At the end the whole TV is mounted by the means if 4 bolts (typically 6mm or 1/4" ) going into the back of the TV. If you can confirm or believe the TV can take the momentum and load from the sometimes eratic and violent movement of the boat, look at the possible mounts. you find for sale. I would stay away from everything that tilts and swivels. The joints are tightened by friction und are not designed to take loads introduced by movements of the mounting wall! Most these mounts are designed for home/office use for a resting load with gravity pullung straight down.
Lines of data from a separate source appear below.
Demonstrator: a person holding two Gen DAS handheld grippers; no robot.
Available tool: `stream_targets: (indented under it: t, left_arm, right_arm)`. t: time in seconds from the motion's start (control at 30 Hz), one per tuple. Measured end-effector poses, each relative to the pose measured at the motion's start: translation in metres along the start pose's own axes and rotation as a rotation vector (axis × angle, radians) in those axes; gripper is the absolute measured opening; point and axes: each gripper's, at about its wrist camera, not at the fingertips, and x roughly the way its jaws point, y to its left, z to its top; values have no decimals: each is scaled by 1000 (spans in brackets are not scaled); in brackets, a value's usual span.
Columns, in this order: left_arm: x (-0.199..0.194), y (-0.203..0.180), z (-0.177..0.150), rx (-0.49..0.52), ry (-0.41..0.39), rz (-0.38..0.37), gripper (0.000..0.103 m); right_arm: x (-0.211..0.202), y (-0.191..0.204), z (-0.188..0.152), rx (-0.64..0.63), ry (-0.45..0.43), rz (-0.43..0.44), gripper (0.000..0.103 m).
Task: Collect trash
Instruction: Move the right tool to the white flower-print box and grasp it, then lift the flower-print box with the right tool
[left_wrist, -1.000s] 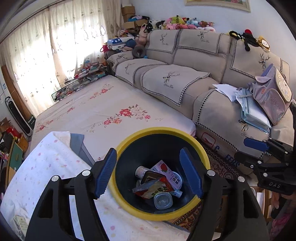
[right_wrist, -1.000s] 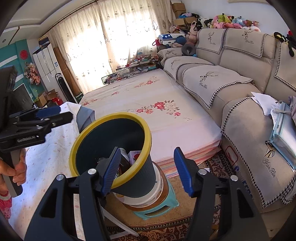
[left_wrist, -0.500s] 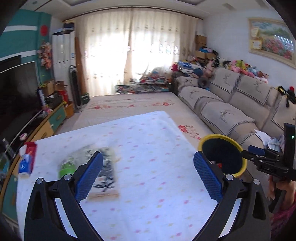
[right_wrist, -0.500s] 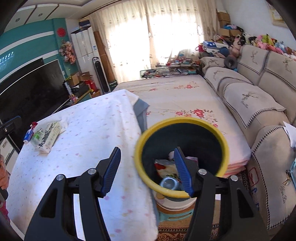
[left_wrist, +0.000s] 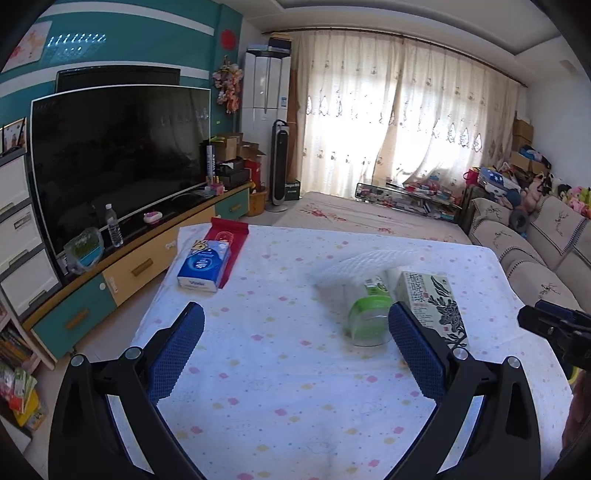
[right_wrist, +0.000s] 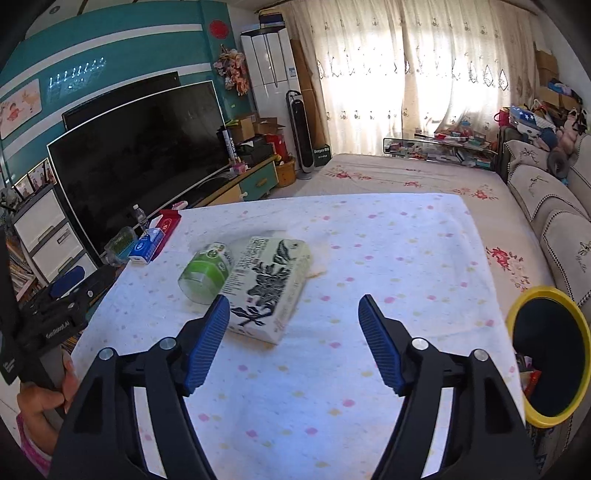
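Left wrist view: the left gripper (left_wrist: 295, 354) hung with jaws apart and empty over the dotted white table (left_wrist: 280, 391), television (left_wrist: 118, 155) and curtains (left_wrist: 406, 122) beyond. A green-labelled jar (left_wrist: 367, 317) lay just ahead of its right finger, beside a printed carton (left_wrist: 432, 306).

Right wrist view: the right gripper (right_wrist: 293, 339) was spread wide, empty; the carton (right_wrist: 269, 288) lay at its left fingertip, the yellow-rimmed bin (right_wrist: 550, 356) to its right.
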Motion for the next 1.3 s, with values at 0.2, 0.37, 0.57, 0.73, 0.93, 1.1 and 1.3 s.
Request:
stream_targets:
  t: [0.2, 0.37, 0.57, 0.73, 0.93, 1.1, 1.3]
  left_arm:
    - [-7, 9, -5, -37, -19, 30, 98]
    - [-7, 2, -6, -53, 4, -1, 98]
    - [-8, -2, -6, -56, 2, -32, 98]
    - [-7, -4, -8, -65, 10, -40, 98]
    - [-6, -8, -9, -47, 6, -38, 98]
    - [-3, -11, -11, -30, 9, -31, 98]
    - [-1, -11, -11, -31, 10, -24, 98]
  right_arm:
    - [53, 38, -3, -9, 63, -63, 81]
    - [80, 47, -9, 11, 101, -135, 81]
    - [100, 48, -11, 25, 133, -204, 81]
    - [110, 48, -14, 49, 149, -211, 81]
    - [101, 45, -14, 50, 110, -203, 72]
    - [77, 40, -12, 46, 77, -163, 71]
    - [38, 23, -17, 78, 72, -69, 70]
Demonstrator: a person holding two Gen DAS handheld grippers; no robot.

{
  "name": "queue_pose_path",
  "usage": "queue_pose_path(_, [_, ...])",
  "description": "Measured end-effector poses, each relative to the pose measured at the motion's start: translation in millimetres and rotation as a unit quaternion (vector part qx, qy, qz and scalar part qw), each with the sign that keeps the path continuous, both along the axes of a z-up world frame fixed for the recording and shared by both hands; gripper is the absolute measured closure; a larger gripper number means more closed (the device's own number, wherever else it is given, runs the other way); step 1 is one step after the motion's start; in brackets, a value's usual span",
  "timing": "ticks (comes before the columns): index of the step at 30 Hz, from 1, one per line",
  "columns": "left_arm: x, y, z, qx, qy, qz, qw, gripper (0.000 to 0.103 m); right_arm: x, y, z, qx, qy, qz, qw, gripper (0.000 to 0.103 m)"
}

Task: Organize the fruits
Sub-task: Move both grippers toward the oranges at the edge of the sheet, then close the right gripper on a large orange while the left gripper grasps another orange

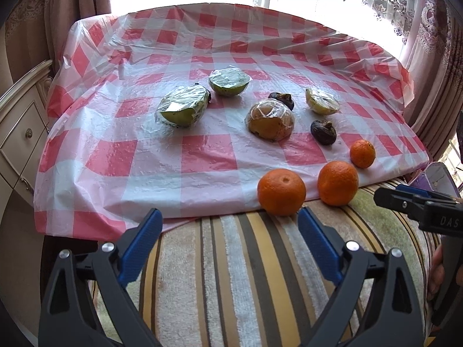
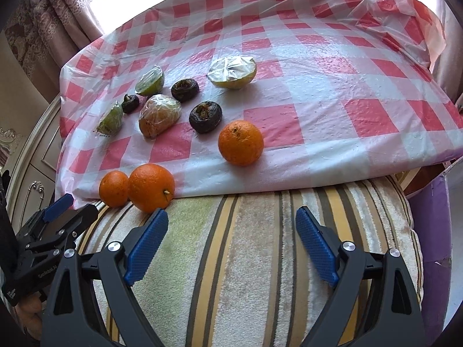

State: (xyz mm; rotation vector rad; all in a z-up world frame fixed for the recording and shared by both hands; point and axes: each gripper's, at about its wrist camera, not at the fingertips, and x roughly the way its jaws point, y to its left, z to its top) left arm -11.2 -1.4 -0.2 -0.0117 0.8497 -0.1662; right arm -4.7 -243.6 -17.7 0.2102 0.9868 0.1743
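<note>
Your left wrist camera looked forward from low over the striped terry towel (image 1: 231,274), close to the red-checked plastic cloth (image 1: 202,46). Your right one faced likewise from further right. Both shared the three oranges (image 2: 240,142) near the cloth's front edge.

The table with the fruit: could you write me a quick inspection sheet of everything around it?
Surface: checked plastic cloth; striped towel in front.
Job's things: three oranges, four wrapped fruit halves, three dark shrivelled fruits.
Clutter: nothing seen.
Grippers: left gripper open, empty; right gripper open, empty.
Cables: nothing seen.
Surroundings: curtains, bright window, cream cabinet.
</note>
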Motion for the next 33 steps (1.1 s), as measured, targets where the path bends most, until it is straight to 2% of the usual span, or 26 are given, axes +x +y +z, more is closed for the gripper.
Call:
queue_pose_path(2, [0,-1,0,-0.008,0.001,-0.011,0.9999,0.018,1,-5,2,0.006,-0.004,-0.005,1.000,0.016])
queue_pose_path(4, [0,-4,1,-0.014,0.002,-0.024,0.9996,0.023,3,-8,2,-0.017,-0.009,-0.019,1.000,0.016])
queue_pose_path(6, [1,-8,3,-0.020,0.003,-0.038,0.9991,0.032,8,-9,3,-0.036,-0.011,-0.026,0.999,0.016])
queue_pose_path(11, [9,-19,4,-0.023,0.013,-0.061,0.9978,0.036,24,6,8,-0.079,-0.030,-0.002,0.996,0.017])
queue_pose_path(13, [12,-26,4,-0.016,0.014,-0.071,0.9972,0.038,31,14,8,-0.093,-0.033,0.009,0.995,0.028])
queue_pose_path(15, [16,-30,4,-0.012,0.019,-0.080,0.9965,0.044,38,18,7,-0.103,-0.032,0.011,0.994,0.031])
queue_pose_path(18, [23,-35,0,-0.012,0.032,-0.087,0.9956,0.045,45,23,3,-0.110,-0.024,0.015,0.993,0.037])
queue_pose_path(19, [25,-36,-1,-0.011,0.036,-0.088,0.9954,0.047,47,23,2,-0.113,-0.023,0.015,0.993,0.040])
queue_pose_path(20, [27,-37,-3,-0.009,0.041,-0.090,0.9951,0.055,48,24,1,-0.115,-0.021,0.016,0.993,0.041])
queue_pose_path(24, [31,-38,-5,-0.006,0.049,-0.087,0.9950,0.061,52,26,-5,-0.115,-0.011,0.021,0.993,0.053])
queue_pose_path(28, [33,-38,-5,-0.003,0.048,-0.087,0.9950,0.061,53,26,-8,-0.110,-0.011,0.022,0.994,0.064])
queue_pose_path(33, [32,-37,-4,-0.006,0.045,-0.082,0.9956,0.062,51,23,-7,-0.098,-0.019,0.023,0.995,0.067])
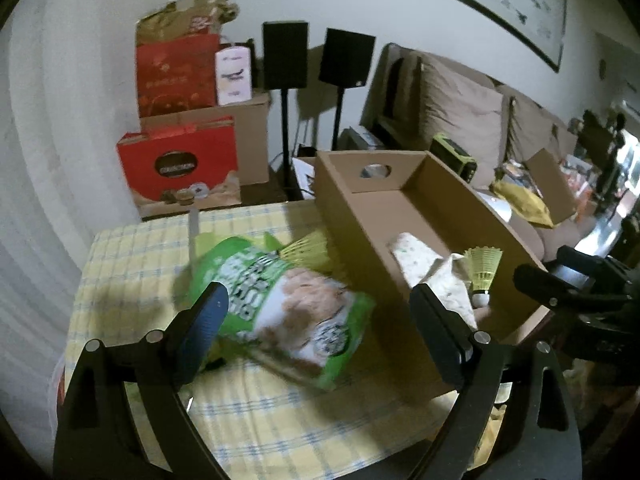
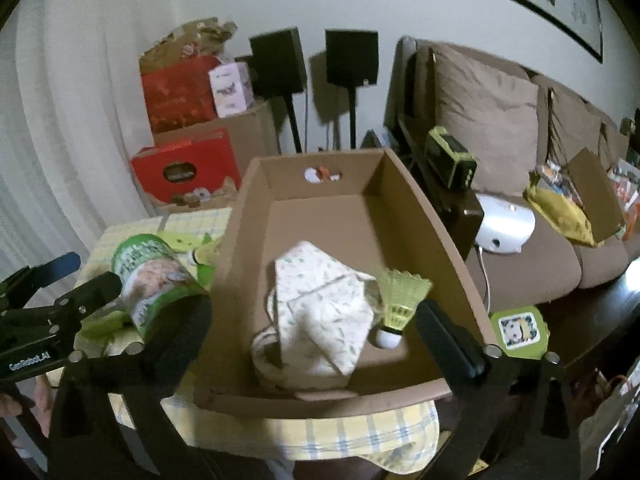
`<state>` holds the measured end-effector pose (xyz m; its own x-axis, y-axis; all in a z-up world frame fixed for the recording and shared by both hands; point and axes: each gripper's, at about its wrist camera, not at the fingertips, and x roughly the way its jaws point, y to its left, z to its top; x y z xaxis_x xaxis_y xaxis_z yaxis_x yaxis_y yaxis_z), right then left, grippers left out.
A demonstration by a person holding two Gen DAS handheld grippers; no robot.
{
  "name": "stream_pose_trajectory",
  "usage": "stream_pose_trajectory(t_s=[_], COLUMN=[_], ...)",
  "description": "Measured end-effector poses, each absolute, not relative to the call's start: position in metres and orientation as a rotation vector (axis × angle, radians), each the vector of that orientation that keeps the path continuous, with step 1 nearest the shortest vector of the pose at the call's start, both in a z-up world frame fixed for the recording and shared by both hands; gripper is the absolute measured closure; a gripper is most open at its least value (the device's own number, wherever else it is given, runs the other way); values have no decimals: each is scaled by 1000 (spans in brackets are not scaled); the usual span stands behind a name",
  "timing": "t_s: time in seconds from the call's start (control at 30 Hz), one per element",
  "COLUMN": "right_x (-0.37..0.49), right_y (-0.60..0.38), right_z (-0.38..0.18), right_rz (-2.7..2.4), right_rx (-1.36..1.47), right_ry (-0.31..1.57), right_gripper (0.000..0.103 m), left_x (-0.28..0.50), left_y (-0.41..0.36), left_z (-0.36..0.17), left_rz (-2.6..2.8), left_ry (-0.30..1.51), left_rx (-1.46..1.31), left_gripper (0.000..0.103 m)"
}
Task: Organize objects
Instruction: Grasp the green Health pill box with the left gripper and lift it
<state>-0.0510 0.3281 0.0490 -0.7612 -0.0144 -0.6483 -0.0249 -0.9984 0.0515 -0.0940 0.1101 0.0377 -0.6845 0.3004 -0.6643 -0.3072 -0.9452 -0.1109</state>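
An open cardboard box (image 1: 436,208) (image 2: 416,216) stands on the yellow checked tablecloth (image 1: 132,264). Inside lie a white patterned face mask (image 2: 320,312) (image 1: 424,264) and a yellow shuttlecock (image 2: 398,300) (image 1: 482,272). A green snack bag (image 1: 292,304) (image 2: 156,280) lies left of the box, between my left gripper's open fingers; a second yellow shuttlecock (image 1: 308,246) lies behind it. My left gripper (image 1: 320,332) is open around the bag, apart from it. My right gripper (image 2: 316,344) is open over the box's near end, with the mask and shuttlecock between its fingers.
Red gift boxes (image 1: 180,164) and cardboard cartons are stacked behind the table by the wall. Two black speakers on stands (image 1: 284,56) stand beside them. A brown sofa (image 2: 520,160) with cushions and clutter is on the right. A green card (image 2: 520,330) lies right of the box.
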Motion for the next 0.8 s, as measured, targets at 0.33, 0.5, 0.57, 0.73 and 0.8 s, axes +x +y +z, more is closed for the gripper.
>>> stream_pose_trajectory(t_s=[0.33,0.5,0.57,0.73,0.8], right_x=[-51,-50,-49,-48,-47], right_y=[275,253,245,225,217], right_z=[51,50,49,46,44], right_rz=[3040,3091,3106,3141,3158], right_rx=[-1117,-1142,-1149,-1176,-1190], right_ry=[26,32,23,-1,-2], right_gripper=[0,0,1,1,0], left_x=[-90,-89,-90,-97,-101], left_y=[40,2,-12,-42,-53], left_z=[31,21,14,-7,-17], left_rz=[2668,2696,2702,2719,2721], left_ry=[-40,-42,-59,-91,-110], left_rx=[-1071,-1096,-1115,-1161,-1186], left_gripper=[12,12,12,12,12])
I assume if you write to any of the manufacturers and ask them whether they recommend their product to be used on a sailboat and if they would stand behind this application, they would repectfully decline.
So, back to the question, how to mount it instead.
I would actually use a 3/4 " thick or thickerpice of plywood (teak veneered or whatever wood your interior is showing). I would size it in a way that it is still covered (frontally) by the TV, but big (especially high) enough you could screw the whole assembly to your bulkhead (with the TV mounted on the board). Drill some holes in the center of the board to allow to mount the TV to the board. Counterdrill the holes so you can apply washers underneath your bolt heads (very important). Make sure, the bolts are just the right length, so you are reaching the threats inside the TV but not comming in too deep to reach the circuitboards inside. Now you can screw the whole assembly to the bulkhead. Again, bolting through would be bulletproof but most likely not practical nor pretty. If you screw it on, use more screws than you think you might need and make sure they are long enough to almost penetrate the bulkhead (don't forget to properly pre-drill). I could perhaps see a total of 8 screws being sufficient (4 in the upper and 4 in the lower section).
Because you made the mountingboard just smaller (in height) than your TV you most likely need to apply the screws in an angle. This is actually an advantage, allowing you to use slightly longer screws. Also with the upper screws tilted downwards and the lower ones tilting upwards you are creating a very slolid and strong connection.
This might not be the answer you are hoping for but that's how I would do the install if I ever would install a TV to my boat (no intention).
I have used similar direct mounting solutions on tradeshow displays I have engineered in the past. While the booth on tradeshows does not move (like a sailboat), my concern was always with transport and sometimes I needed to leave the TVs mounted for transport and I would estimate, thesame kind of shockloads can be found during loading and unloading a showdisplay if compared with a sailboat in rough seas. I personally would trust the above mentioned methode even in a knockdown IF (big if!) the internal construction of the TV can take it.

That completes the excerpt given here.